I was reading an article in The Hindu about a parliament debate on India's foreign policy. It was a lot of hot air and politicians doing their thing. However, one comment by Mulayam Singh Yadav (wisdom comes from the most unlikely sources) struck me. He said that "India had no real friends in the international community".
As a person who has felt a little jealous of the US special relationship with Britain (who can forget Fowler's line from Chicken Run: "Americans! Always late for every war!") I started thinking about this.
I've taken the neighborhood map from Wikipedia, and color coded it according to cultural closeness. Three of the cultural contacts are religious based, while the fourth is based on shared British occupation.
Obvious (but granted, lazy) explanations reveal themselves. Most of India's cultural connections with our neighbors are weak.
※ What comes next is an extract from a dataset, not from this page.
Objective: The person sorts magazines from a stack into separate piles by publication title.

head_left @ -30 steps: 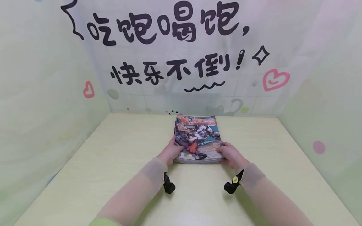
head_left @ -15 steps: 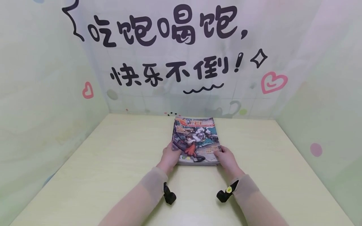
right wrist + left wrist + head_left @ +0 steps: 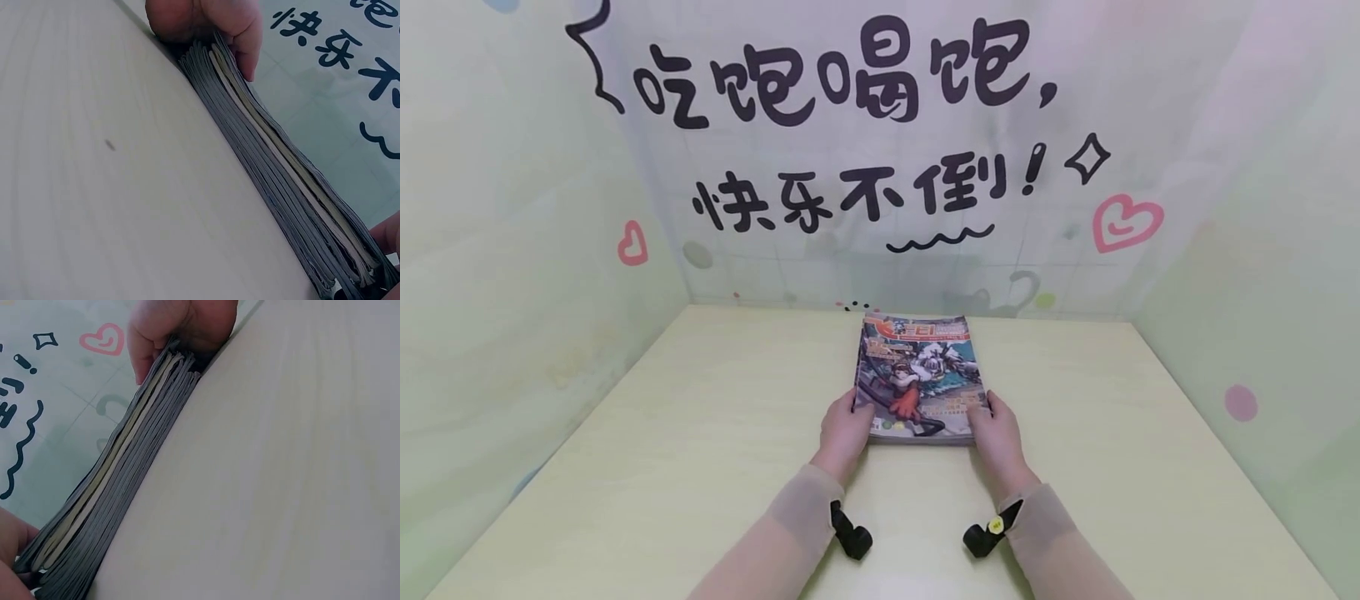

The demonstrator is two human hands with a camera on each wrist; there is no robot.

Those that are strong, are canceled out by the fact that our diverse country is also, almost uniquely, Hindu majority. Even though we share so much with our neighbors, perhaps they don't trust us (or we don't trust them?) because of this difference.
But its interesting to note that India does have this patchwork of mild cultural/culinary/musical/linguistic bonds with a large variety of countries. This explains why traveling anywhere between Dubai and Singapore could result in a sense of "this smells/tastes/sounds/feels vaguely familiar".